Los hijos de Su Shun fueron decapitados, pero perdoné a su hija, forzando un poco la ley en su caso. Era una muchacha inteligente que una vez me había servido como bibliotecaria. No se parecía en nada a su padre; era amable y reservada. Aunque no deseaba que nuestra amistad continuara, sentí que merecía vivir. Los eunucos de Su Shun fueron condenados a morir a latigazos. Por supuesto, eran cabezas de turco, pero necesitaba del terror para dar un escarmiento.
En cuanto a Su Shun, la autoridad judicial recomendó la muerte por descuartizamiento, pero decidí que debía ser conmutada.
– Aunque Su Shun bien merece el castigo -decía mi decreto a la nación-, no podemos imponerle la pena máxima. Por tanto, como muestra de indulgencia, lo sentenciamos a ser decapitado inmediatamente.

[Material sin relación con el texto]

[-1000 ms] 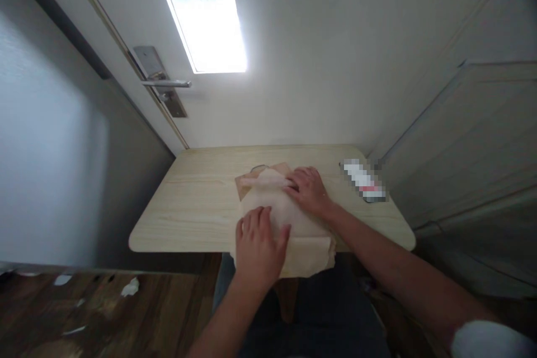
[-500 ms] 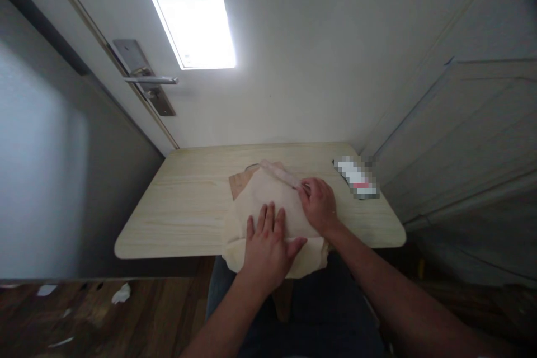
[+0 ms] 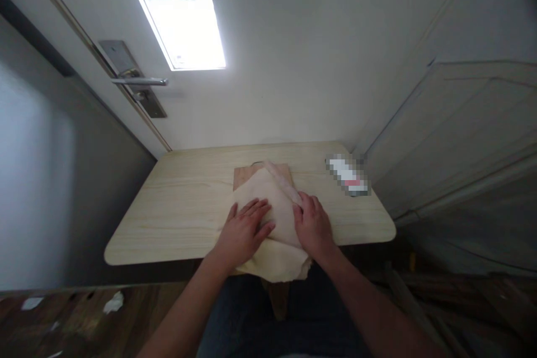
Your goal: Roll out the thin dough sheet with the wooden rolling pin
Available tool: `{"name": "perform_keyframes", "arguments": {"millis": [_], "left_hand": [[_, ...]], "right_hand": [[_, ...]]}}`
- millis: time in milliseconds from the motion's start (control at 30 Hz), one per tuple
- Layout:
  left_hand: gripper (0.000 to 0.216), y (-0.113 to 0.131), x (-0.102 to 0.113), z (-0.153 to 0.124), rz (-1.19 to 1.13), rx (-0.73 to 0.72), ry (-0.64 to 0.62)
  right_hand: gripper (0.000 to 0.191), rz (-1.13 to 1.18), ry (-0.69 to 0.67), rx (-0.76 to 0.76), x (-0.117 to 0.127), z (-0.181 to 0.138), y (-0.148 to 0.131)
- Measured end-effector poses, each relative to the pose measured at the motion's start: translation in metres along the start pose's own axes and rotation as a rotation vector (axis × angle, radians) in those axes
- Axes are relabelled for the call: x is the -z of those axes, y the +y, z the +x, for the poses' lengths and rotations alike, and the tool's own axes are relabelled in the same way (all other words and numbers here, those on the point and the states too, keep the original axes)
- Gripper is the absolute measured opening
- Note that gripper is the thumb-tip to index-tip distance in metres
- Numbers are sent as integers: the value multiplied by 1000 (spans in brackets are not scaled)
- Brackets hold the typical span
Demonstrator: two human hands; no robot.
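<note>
A thin cream cloth [image 3: 280, 262] lies over a wooden board [image 3: 244, 178] and hangs past the table's near edge toward my lap. The board's far corners show beyond the cloth, with a thin dark loop behind them; the rest is covered. My left hand [image 3: 243, 229] rests palm down on the left part of the cloth, fingers stretched out and angled to the right. On the right side, my right hand [image 3: 314, 225] has its thumb and bent fingers closed on the cloth's folded edge, which runs up toward the board's far end.
The pale wooden table [image 3: 176, 201] stands against a white door with a metal handle [image 3: 146, 82]. At the table's right lies a flat object [image 3: 347, 174], blurred out by pixels. A crumpled white scrap [image 3: 113, 303] is on the floor at left.
My left hand has slid left across the cloth and turned its fingers rightward. My right hand is slightly nearer to me, still at the cloth's edge. More of the board's far right corner shows.
</note>
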State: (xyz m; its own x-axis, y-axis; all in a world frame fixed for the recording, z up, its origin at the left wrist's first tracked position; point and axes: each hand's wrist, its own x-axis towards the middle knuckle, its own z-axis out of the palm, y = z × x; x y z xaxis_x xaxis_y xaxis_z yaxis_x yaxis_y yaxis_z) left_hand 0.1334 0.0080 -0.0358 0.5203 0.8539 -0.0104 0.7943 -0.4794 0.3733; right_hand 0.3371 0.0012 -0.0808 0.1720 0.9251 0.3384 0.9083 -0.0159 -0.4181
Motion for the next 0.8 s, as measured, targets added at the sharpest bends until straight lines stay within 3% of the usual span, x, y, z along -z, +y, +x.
{"name": "perform_keyframes", "arguments": {"millis": [100,200,300,400,500,600,700,800], "left_hand": [[48,5,2,-14,-25,-2,47],[40,14,-4,-47,-158,78,199],[36,14,-23,-90,-399,359,430],[46,6,-50,-118,-722,702,420],[55,-1,-67,-118,-1219,987,341],[48,0,-71,-102,-1630,1043,426],[33,8,-69,-92,-1726,1000,512],[29,13,-69,-93,-1607,1062,578]], "right_hand": [[32,1,-15,-53,8,18,14],[32,-120,-67,-93,15,42,34],[32,-215,-105,-78,18,60,52],[31,-235,-98,-38,17,70,63],[31,-261,-55,-36,15,74,63],[33,-260,38,-13,14,70,51],[32,-154,45,87,8,58,32],[28,-61,-24,164,-1,41,14]]}}
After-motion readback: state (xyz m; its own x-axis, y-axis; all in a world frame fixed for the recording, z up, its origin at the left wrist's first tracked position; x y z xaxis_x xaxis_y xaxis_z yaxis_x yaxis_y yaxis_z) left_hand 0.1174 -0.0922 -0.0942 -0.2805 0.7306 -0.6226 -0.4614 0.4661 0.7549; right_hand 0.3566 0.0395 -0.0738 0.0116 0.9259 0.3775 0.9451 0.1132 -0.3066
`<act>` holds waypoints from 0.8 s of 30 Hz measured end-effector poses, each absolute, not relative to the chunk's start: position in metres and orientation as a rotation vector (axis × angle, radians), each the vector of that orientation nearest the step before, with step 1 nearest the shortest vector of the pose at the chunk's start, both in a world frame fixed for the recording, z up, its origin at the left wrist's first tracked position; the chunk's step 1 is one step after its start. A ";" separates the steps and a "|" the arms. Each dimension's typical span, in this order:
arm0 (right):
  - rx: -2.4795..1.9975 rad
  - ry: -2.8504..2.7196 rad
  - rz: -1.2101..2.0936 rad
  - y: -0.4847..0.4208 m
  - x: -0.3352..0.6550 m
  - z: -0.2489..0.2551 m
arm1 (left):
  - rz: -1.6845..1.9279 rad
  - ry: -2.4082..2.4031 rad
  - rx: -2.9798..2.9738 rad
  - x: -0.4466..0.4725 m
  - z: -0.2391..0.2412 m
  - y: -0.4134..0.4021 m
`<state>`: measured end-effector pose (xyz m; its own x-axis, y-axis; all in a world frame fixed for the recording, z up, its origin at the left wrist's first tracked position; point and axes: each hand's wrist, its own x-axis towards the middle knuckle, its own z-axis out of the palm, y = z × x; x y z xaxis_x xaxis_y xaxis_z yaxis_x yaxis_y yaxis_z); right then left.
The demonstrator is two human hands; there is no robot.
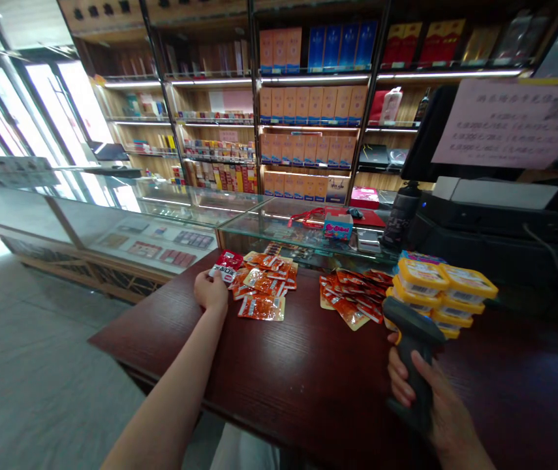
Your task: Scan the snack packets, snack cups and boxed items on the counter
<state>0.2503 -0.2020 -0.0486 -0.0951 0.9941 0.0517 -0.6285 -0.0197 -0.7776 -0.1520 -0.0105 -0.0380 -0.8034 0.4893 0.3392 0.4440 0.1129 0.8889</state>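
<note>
My left hand [210, 289] pinches the near edge of a red and white snack packet [228, 267] at the left of the counter. Beside it lies a loose pile of orange snack packets [263, 281], some overlapping. My right hand [418, 385] is wrapped round the handle of a dark barcode scanner [413, 326], held above the wooden counter [298, 365]. Just beyond the scanner's head, yellow-lidded plastic tubs [442, 287] stand stacked, partly hidden by it. A second heap of orange-red packets [357, 290] sits left of the tubs.
Glass display cases [181, 209] run behind and to the left of the counter. A monitor with a paper notice [513, 124], a printer [484, 202] and a dark bottle [403, 212] stand at the right. A small blue and pink box [338, 226] sits on the glass.
</note>
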 end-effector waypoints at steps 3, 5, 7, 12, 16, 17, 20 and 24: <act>-0.628 -0.770 1.530 -0.203 0.250 -0.048 | 1.753 2.383 1.028 -0.155 -0.048 -0.015; -0.630 -0.767 1.537 -0.203 0.250 -0.047 | 1.730 2.432 1.013 -0.152 -0.049 -0.016; -0.636 -0.762 1.538 -0.203 0.249 -0.046 | 1.716 2.487 0.950 -0.149 -0.047 -0.015; -0.662 -0.741 1.519 -0.208 0.244 -0.037 | 1.771 2.563 0.784 -0.147 -0.041 -0.015; -0.697 -0.719 1.518 -0.211 0.241 -0.031 | 1.762 2.549 0.815 -0.146 -0.041 -0.016; -0.698 -0.718 1.519 -0.211 0.241 -0.031 | 1.731 2.528 0.869 -0.145 -0.042 -0.016; -0.693 -0.723 1.521 -0.210 0.242 -0.034 | 1.645 2.450 1.007 -0.145 -0.045 -0.015; -0.687 -0.727 1.523 -0.209 0.244 -0.035 | 1.727 2.359 1.009 -0.147 -0.051 -0.012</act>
<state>0.2437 -0.2091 -0.0353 -0.0713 0.9974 -0.0077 -0.6217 -0.0505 -0.7817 -0.1472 -0.0122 -0.0514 -0.7861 0.5246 0.3268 0.4699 0.1638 0.8674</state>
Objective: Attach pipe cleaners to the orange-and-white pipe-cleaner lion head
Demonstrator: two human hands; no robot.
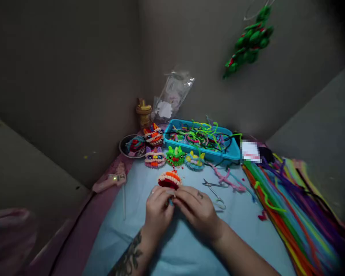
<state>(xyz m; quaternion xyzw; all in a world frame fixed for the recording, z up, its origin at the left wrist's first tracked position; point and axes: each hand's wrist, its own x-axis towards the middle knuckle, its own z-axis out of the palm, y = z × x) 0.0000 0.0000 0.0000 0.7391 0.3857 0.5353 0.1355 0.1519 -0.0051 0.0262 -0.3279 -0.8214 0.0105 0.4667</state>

Tres días antes de la ejecución de Su Shun, estalló una algarada en un distrito de Pekín donde vivían muchos realistas. Se oyó la queja de que Su Shun había sido nombrado ministro por el emperador Hsien Feng. «Si Su Shun no tenía ninguna virtud y merecía tan severo castigo, ¿debemos poner en duda la sabiduría de nuestro difunto emperador? ¿O debemos sospechar que se está violando la voluntad de su majestad?»
Yun Lu controló la algarada. Pedí al príncipe Kung y a Yung Lu que custodiaran la ejecución de Su Shun. Les indiqué que debían estar extraordinariamente atentos porque en el pasado los portaestandartes manchúes ya habían rescatado a condenados como modo de empezar una rebelión.
El príncipe Kung prestó poca atención a mis preocupaciones. A sus ojos, Su Shun estaba ya casi muerto. Al creer que contaba con el pleno apoyo del pueblo, el príncipe Kung propuso cambiar el lugar de la ejecución; en vez de en el mercado de verduras, se celebraría en el mercado de animales, un lugar más grande que podía acomodar a diez mil personas.